By: /s/ Tracy Noon      
  Tracy Noon      

 

 

 
 

 

 

Exhibit B

 

§141 Board of directors; powers; number, qualifications, terms and quorum; committees; classes of directors; nonstock corporations; reliance upon books; action without meeting; removal.

 

* * *

 

(d) The directors of any corporation organized under this chapter may, by the certificate of incorporation or by an initial bylaw, or by a bylaw adopted by a vote of the stockholders, be divided into 1, 2 or 3 classes; the term of office of those of the first class to expire at the first annual meeting held after such classification becomes effective; of the second class 1 year thereafter; of the third class 2 years thereafter; and at each annual election held after such classification becomes effective, directors shall be chosen for a full term, as the case may be, to succeed those whose terms expire. The certificate of incorporation or bylaw provision dividing the directors into classes may authorize the board of directors to assign members of the board already in office to such classes at the time such classification becomes effective. The certificate of incorporation may confer upon holders of any class or series of stock the right to elect 1 or more directors who shall serve for such term, and have such voting powers as shall be stated in the certificate of incorporation. The terms of office and voting powers of the directors elected separately by the holders of any class or series of stock may be greater than or less than those of any other director or class of directors. In addition, the certificate of incorporation may confer upon 1 or more directors, whether or not elected separately by the holders of any class or series of stock, voting powers greater than or less than those of other directors. Any such provision conferring greater or lesser voting power shall apply to voting in any committee or subcommittee, unless otherwise provided in the certificate of incorporation or bylaws.
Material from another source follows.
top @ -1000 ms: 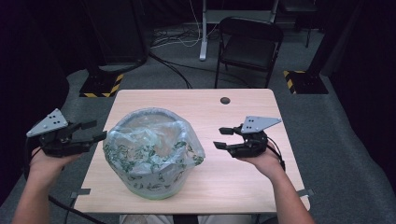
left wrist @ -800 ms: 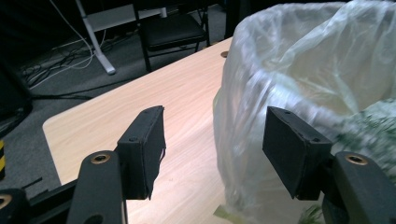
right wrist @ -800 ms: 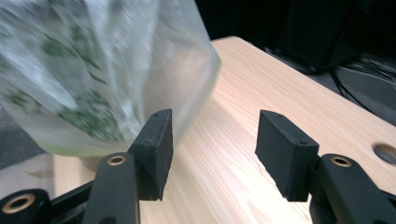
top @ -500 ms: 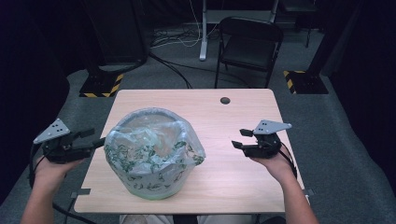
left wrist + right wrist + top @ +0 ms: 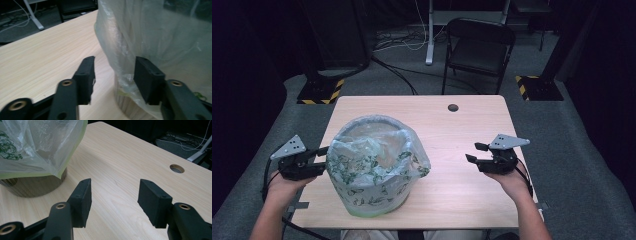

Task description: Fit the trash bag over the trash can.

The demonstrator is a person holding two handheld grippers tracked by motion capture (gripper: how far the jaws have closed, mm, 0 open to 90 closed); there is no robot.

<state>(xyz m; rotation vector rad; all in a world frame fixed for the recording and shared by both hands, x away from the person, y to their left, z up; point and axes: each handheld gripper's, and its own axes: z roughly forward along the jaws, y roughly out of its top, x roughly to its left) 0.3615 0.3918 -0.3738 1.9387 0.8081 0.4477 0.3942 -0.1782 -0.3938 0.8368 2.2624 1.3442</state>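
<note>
Bag (image 5: 377,165): thin, soft, slippery film draped over bin (image 5: 35,186). Left gripper (image 5: 113,77) half-open, jaws just closing around hem, unpinched. Right gripper (image 5: 113,200) half-open, empty, bag well left.

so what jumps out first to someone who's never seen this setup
The eye lands on the round wooden bin at the table's near left, lined with a clear plastic bag printed with green leaves that drapes over its rim. The left claw sits right against the bag's side, jaws having just been closing with the film between them but not yet pinched. The right claw hovers open over bare wood, apart from the bin.
</note>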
If the certificate of incorporation provides that 1 or more directors shall have more or less than 1 vote per director on any matter, every reference in this chapter to a majority or other proportion of the directors shall refer to a majority or other proportion of the votes of the directors.

 

* * *

 

(k) Any director or the entire board of directors may be removed, with or without cause, by the holders of a majority of the shares then entitled to vote at an election of directors, except as follows:

 

(1) Unless the certificate of incorporation otherwise provides, in the case of a corporation whose board is classified as provided in subsection (d) of this section, stockholders may effect such removal only for cause; or

 

(2) In the case of a corporation having cumulative voting, if less than the entire board is to be removed, no director may be removed without cause if the votes cast against such director's removal would be sufficient to elect such director if then cumulatively voted at an election of the entire board of directors, or, if there be classes of directors, at an election of the class of directors of which such director is a part.

 

Whenever the holders of any class or series are entitled to elect 1 or more directors by the certificate of incorporation, this subsection shall apply, in respect to the removal without cause of a director or directors so elected, to the vote of the holders of the outstanding shares of that class or series and not to the vote of the outstanding shares as a whole.